Description: DDT integrates into the data pipeline where data is collected from edge devices and forwarded to cloud platforms. To ensure that this data is trustworthy and shareable across different dataspaces, it is critical to verify its quality. The module subscribes to incoming MQTT topics and evaluates each message against predefined data quality rules.

Architecture

The figure below represents the module fit into the DS-DS environment. DS2 IDT Architecturefits

The figure below represents the actors, internal structure, primary sub-components, primary DS2 module interfaces, and primary other interfaces of the module. DS2 IDT Architecture

Component Definition

This module has the following subcomponent and other functions:

  • Core (Designtime): DDT provides a user interface by which the AI algorithms are developed, tested and deployed to the AI detection component, as well as the transformation algorithms are developed, tested and deployed to the transformation component.

  • Core (Runtime): This is the heart of the Data Detection and Transformation Module. It is responsible for collecting the data input from the external source and pass it on to the AI detection and the transformation components. This uses either the HTTP or the MQTT APIs. In a similar fashion it also collects the information provided by the Cultural and Language module and passes it on to the other components. Once processed and used, the data and results of the data analysis will be sent out to the Information Consumer and the Data Consumer, also via the same HTTP or the MQTT APIs.
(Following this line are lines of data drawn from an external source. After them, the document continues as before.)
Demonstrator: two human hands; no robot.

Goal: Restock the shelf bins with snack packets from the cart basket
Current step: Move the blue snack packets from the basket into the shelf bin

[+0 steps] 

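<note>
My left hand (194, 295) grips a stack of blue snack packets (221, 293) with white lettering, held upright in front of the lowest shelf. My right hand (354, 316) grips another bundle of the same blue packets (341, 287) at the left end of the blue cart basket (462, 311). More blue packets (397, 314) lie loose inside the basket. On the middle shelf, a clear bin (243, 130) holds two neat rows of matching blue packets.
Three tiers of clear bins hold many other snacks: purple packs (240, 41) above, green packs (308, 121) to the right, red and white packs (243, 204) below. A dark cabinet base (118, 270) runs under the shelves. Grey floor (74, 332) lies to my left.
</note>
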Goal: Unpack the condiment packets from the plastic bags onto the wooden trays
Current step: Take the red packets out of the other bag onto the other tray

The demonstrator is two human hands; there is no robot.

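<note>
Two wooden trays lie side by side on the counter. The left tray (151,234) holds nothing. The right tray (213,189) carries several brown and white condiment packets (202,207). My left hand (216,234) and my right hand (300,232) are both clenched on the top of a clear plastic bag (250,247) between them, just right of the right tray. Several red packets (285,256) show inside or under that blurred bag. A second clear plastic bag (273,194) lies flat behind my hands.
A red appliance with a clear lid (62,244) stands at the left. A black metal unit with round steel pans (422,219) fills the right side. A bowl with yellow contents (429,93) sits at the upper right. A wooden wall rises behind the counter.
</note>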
  • AI Detection: This component supports the execution of AI models developed using Python or other programming languages supported by Apama. It operates on data and returns information on the data worked on like if an anomaly has occurred or if the data quality has decreased. Many models will be provided to the user and the model selection is done together with the T4.2 project partners INDRA and DIGI. It has the two subcomponents Data Inspection and Model Selection where based on the result of the Data Inspection, the appropriate AI model is selected.

  • AI Transformation: This component operates on the data passed on by the Core (Runtime) directly. It will detect schema changes and can transform the data into the correct format on the fly. It can also use the information provided by the DS2 Culture and Language module to define rules and limits what the data values should be and act accordingly, e.g. by eliminating out-of-range values. It has the three subcomponents Analyze Data, Select Transformation and Transform Data.
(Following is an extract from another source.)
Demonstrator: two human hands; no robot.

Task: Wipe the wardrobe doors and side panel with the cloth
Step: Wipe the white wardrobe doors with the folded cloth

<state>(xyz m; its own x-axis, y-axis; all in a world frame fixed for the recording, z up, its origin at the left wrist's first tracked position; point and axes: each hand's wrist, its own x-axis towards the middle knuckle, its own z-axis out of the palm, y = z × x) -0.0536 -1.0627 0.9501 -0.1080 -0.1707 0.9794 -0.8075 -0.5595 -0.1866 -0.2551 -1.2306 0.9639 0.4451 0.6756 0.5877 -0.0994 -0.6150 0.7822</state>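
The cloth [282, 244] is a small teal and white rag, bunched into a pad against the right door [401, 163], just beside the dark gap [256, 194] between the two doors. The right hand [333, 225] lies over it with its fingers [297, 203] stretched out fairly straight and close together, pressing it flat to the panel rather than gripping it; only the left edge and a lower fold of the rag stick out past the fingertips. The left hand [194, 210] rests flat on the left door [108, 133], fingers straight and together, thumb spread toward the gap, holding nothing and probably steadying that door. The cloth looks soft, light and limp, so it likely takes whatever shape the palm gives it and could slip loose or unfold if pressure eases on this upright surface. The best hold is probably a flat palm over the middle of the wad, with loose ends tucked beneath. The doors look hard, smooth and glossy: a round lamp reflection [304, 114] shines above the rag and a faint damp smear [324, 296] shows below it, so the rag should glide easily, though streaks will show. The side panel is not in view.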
  • APIs: The Core runtime component has the following interfaces: HTTP Server: This module will provide a HTTP interface to send and receive data and information from the DS2 Culture and Language module. Different URLs will be specified to distinguish between input and output channels and if the AI Detection or Transformation component should be used. MQTT Broker: This is the de-facto standard for machine-to-machine communicate so an interface is provided to send and receive data from this module via publish and subscribe methods to certain topics. This can be used to specify the input and output channels of this module and also if the AI Detection or Transformation component should be used

External Components Used - Data Source: The data provider or data consumer, depending on where this module is deployed, configures and selects where the data to be analysed and transformed comes from

  • Tier 1 Service Stack for Marketplace and Development: The module uses the portal to publish its configuration

  • Tier 0 DS2 Support: The information on the data like format and schema comes from the Cultural and Language module

  • Data Consumer: The data provider or data consumer, depending on where this module is deployed, configures where the transformed data is sent to.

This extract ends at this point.